WHAT YOU SHOULD DO: Lift out, unaltered, the lines of the material below between the line holding "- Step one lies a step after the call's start" and the line holding "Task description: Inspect", counting both.
--- START ---
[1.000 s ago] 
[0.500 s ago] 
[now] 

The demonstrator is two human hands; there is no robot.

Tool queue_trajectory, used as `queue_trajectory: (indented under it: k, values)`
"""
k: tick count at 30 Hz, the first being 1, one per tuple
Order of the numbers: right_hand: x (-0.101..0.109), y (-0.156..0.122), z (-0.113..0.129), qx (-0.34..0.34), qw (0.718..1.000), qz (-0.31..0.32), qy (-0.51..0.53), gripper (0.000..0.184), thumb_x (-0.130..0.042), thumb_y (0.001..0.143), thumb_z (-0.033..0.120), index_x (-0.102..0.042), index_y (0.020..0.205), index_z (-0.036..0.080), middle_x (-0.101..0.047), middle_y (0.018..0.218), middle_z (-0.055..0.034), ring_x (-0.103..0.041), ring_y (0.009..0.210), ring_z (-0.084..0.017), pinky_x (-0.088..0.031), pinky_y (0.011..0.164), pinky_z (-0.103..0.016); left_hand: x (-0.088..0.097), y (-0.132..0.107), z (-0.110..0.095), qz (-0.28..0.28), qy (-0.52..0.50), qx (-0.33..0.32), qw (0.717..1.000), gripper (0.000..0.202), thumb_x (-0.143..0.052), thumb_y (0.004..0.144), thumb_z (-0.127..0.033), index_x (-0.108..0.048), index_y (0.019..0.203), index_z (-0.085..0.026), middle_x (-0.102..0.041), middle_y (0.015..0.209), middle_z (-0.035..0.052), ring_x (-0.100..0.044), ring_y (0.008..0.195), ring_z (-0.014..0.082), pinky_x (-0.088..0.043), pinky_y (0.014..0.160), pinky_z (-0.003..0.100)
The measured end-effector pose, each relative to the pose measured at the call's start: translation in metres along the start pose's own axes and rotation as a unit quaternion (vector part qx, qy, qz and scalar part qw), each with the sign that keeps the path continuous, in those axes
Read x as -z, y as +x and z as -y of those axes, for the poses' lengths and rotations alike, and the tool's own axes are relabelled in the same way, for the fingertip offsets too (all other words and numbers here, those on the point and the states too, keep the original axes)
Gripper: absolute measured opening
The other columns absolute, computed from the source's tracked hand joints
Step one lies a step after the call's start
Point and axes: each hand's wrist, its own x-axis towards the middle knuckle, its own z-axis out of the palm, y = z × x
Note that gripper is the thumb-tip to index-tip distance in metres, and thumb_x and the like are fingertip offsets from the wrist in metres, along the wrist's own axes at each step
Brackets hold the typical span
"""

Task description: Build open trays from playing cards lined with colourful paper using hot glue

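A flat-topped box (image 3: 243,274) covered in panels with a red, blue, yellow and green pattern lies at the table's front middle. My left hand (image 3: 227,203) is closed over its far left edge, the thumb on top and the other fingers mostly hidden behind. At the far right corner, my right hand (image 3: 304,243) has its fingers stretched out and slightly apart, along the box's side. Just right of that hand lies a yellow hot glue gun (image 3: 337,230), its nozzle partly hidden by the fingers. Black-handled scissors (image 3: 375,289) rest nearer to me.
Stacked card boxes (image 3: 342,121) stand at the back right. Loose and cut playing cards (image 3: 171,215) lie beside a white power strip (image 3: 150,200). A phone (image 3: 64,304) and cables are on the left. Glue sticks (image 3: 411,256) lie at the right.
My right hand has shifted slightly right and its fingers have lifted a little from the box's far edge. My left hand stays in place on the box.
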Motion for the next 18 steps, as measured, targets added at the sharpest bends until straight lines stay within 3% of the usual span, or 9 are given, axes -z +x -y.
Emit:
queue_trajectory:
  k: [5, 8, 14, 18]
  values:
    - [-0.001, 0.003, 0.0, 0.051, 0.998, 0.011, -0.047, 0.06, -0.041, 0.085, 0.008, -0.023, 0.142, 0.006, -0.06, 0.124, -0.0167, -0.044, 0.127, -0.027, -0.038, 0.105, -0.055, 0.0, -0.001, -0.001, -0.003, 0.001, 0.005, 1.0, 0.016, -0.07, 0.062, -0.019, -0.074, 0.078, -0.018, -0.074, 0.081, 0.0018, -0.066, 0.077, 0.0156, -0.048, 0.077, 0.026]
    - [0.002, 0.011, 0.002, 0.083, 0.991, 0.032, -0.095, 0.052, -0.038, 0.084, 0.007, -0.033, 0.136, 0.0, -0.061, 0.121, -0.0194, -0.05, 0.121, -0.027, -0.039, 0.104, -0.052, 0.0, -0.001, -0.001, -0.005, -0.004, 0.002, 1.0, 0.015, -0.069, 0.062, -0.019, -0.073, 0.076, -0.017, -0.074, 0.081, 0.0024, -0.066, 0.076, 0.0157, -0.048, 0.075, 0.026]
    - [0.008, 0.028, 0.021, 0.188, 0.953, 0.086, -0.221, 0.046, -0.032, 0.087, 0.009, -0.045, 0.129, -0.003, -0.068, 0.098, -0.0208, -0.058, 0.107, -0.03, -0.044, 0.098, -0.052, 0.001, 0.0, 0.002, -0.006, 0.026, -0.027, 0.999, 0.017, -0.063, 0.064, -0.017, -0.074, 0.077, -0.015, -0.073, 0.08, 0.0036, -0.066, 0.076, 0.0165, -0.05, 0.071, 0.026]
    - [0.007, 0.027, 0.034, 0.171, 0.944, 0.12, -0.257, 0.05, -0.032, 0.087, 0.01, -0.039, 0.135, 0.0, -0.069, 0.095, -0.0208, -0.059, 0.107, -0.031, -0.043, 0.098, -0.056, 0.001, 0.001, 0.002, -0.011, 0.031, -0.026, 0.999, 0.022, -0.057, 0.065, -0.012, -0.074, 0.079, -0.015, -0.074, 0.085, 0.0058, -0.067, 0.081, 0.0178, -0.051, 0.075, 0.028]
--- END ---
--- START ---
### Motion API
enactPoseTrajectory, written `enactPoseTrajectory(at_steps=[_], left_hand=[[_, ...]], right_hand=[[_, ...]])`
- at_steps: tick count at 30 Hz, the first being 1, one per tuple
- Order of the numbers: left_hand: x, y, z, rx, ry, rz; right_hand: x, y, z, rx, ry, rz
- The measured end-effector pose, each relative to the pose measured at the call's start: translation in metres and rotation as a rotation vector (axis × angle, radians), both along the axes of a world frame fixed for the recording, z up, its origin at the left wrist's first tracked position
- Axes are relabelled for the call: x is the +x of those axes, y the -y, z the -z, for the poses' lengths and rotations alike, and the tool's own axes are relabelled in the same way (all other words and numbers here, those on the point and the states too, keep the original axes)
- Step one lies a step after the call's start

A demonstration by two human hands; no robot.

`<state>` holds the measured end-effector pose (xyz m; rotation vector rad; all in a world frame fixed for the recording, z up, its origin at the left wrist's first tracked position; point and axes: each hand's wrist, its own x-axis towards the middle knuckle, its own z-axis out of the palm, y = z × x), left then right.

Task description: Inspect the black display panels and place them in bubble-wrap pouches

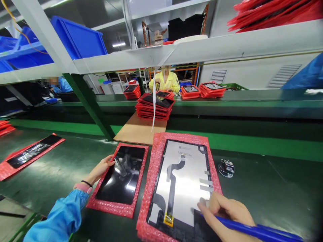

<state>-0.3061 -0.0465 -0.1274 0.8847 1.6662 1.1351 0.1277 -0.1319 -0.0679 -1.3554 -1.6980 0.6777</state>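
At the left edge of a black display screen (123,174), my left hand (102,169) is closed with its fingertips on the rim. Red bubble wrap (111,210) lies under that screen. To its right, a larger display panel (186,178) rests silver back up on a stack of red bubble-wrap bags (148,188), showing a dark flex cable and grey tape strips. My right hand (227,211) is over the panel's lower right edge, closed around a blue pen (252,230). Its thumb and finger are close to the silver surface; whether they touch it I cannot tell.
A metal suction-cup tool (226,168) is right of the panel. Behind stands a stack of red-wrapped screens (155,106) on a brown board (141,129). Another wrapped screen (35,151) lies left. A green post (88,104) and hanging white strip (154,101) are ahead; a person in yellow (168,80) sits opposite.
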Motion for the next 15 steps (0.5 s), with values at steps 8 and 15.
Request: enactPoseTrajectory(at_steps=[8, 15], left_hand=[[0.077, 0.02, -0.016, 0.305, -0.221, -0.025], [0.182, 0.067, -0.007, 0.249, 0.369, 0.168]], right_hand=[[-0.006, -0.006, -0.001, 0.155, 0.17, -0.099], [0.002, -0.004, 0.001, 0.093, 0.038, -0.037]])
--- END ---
ANSWER SECTION:
- Step one lies a step after the call's start

A demonstration by two human hands; no robot.

`<state>` holds the measured end-effector pose (xyz m; rotation vector rad; all in a world frame fixed for the recording, z up, its origin at the left wrist's first tracked position; point and axes: each hand's wrist, its own x-axis towards the middle knuckle, its own z-axis out of the palm, y = z × x), left then right.

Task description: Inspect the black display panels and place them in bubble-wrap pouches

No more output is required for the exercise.